The “five entries” consists of: “government policies and statutes enter the church; health care activities enter the church; popular science and culture enter the church, assisting and helping the poor enters the church, and harmonious construction enters the church.” It’s all about controlling the church’s social activities, ensuring that they’re toeing the Party’s line. The “five transformations” refers to “localizing religion, standardizing management, indigenizing theology, making finances public, and co-opting the Christian teachings.” With these, they intend to control the church by controlling the teaching, management, and finance.

But their scheme has not worked. The “five entries and five transformations” campaign hasn’t progressed smoothly at all, and church groups have been quite critical and put up very stiff resistance.

[. . .]

YC: We all know that, because its power is unchallenged and unchecked, the way the Communist Party uses power is brazen and brutal. Whether Christians resist or not, I predict that the Party will carry out its will – of that I have little doubt.

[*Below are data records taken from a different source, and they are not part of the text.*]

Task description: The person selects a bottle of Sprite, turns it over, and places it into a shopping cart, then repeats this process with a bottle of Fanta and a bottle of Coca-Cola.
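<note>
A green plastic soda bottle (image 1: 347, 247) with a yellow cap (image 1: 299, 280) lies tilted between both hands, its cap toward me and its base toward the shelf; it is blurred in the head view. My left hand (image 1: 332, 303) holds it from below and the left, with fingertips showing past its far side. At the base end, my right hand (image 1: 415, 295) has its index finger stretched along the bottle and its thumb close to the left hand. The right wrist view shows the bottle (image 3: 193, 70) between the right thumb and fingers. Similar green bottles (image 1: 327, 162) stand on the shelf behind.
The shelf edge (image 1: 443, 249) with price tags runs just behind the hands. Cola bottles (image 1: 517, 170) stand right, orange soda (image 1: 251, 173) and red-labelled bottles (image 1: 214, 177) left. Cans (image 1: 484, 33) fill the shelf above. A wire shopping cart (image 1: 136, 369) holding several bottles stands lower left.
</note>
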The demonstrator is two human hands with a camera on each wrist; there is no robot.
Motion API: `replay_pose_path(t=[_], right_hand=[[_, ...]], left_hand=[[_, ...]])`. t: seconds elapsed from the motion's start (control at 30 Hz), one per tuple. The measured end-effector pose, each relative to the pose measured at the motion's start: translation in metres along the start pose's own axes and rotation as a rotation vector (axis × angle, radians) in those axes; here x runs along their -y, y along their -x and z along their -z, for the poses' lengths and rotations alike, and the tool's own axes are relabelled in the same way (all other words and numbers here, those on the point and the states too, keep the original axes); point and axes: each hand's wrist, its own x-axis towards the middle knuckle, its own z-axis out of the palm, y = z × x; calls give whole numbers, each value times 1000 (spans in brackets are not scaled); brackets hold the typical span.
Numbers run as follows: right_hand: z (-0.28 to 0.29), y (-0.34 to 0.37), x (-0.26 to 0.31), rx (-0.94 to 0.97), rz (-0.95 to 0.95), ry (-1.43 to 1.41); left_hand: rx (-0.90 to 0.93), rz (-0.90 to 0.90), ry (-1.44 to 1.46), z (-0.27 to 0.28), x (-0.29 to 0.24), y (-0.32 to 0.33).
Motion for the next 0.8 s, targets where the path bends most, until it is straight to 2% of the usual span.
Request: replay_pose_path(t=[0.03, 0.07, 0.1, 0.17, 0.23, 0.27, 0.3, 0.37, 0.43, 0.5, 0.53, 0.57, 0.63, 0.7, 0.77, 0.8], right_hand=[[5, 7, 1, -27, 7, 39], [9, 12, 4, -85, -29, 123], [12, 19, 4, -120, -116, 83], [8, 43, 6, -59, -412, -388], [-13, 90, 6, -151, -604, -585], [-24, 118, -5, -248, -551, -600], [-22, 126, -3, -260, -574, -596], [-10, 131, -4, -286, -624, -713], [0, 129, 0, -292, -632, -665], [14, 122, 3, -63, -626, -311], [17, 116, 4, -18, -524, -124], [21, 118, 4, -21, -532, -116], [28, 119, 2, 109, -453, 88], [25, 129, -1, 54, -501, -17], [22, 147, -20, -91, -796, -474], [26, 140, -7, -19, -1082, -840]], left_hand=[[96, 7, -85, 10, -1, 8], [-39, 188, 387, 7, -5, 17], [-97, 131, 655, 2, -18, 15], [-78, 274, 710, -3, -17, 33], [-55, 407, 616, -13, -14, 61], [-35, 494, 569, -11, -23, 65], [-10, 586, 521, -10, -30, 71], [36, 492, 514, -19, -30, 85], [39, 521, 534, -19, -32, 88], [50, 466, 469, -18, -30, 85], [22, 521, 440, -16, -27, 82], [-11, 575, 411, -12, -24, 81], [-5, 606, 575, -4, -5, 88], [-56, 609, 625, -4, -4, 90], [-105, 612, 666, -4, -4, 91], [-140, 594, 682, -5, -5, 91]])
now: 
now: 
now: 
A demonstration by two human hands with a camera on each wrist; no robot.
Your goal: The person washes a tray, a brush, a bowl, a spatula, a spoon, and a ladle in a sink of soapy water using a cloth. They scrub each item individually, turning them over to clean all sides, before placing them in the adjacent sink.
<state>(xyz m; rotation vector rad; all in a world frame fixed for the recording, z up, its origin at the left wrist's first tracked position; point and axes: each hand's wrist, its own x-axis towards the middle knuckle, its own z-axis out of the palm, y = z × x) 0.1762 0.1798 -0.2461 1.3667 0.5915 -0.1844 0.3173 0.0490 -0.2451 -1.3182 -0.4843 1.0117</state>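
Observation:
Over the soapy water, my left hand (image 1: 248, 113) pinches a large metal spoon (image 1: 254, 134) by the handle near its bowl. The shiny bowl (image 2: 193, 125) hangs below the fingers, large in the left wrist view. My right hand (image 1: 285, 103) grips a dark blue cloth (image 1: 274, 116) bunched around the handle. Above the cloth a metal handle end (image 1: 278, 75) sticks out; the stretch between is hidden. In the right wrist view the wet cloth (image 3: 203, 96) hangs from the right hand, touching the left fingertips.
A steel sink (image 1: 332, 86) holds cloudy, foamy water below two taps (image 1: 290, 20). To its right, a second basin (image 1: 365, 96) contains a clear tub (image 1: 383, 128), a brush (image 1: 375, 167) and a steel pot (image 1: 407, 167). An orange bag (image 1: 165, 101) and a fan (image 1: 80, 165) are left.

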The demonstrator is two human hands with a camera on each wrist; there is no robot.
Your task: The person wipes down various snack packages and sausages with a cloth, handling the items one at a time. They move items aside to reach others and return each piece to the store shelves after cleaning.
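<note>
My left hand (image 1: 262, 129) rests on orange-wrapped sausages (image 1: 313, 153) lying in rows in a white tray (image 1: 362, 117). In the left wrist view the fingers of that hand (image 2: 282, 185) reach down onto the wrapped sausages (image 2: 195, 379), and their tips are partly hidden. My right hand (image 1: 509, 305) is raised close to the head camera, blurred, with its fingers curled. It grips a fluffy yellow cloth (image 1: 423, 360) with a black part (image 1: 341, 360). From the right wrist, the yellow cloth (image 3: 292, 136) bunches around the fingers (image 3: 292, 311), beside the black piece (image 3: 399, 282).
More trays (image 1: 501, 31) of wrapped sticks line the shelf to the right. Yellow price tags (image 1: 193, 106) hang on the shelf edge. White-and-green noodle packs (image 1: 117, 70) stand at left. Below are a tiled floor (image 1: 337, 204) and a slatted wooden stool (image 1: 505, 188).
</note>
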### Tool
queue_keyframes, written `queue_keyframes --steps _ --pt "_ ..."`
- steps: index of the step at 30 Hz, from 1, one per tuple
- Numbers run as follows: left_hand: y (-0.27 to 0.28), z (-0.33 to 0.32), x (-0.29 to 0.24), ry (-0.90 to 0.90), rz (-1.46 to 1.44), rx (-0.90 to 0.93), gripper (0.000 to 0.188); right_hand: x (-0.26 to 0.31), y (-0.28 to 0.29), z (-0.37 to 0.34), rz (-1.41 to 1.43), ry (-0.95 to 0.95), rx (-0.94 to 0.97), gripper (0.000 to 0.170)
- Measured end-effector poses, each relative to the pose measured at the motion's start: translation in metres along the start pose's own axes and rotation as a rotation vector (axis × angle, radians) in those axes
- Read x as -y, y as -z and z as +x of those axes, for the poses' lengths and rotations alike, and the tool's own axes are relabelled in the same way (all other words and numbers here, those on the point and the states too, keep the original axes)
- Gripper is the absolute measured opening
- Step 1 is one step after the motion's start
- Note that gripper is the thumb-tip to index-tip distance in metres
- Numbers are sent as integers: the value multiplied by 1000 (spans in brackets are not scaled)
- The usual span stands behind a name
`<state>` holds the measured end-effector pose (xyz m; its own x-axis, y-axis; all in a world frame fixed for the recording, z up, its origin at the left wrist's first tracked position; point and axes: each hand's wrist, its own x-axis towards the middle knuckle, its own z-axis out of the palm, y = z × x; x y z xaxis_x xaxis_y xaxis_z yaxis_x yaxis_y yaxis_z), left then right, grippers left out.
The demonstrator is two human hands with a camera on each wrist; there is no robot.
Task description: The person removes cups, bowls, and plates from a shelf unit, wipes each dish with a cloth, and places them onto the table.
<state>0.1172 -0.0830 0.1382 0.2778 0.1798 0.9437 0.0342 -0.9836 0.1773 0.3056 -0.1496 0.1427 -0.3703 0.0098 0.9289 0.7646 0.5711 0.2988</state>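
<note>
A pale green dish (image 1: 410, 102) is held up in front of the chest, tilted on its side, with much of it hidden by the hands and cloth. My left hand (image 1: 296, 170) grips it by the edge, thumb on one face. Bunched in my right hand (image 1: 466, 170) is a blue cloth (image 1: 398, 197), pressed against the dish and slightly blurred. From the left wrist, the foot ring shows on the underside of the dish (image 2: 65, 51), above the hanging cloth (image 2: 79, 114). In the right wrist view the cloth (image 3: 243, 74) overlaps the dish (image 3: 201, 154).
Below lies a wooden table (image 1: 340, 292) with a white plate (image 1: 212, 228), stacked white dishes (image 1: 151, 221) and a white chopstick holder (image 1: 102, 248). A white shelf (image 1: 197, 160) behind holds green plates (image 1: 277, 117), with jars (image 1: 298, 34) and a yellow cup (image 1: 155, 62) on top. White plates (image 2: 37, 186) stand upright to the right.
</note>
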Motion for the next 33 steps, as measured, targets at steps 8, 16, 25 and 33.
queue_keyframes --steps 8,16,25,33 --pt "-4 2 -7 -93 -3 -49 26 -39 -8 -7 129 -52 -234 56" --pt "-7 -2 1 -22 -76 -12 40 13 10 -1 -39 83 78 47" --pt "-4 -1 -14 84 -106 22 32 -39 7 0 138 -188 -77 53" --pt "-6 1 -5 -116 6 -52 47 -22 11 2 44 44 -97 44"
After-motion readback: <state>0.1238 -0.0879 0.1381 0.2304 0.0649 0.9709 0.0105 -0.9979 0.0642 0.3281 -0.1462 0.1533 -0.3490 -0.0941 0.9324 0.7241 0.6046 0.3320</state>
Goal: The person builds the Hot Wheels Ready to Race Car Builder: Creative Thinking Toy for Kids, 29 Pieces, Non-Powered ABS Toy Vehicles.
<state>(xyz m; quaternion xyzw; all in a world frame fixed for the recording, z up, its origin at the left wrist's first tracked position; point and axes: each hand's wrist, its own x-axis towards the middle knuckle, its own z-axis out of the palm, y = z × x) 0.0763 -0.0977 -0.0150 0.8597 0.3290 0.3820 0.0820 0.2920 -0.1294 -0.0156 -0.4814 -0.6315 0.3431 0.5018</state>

Pastor L:  In China, diktats are issued from the top straight down, and the apparatus moves following the will of the top leaders. Local officials, if they want to keep their job, have to join the competition to suppress Christians, and they are rewarded by the number of crosses they remove. There are local officials who say: We don’t want to be the Number One, but we don’t want to be the last one either. The Public Security Bureau chief in Wenzhou and the Party Secretary in Yongjia have been promoted for their hardline approaches during the cross-removal campaign.

In order to complete their objectives, secret police began threatening church leaders. They have arbitrarily detained people, showing no regard for proper legal procedures. In the Wenzhou area, hundreds have been summoned, detained, threatened, or criminally detained. In Pingyang, Wenzhou, 14 members of the Salvation Church were beaten and injured. The government has also persecuted families and relatives, and targeted businesses owned by Christians. Wenzhou has become a testing ground for Party officials to fulfil their political ambitions and test their ideology and brinksmanship. 

Doubtless, Wenzhou is facing the same cataclysm it did in 1958. Back then, it was declared a “religion-free area,” it became an outpost in a projected war with Taiwan, and religion was suppressed. Today the government is once again targeting Wenzhou. Information about cross removal campaign online is censored immediately. Discriminatory measures are taken against Christian civil servants. The government has also investigated grassroots Party members to find out who the Christians are, and it has organized sessions to study the Party’s Mass Line rhetoric and Marxist religious views. All signs indicate that this is a determined political campaign and another catastrophe for Christians.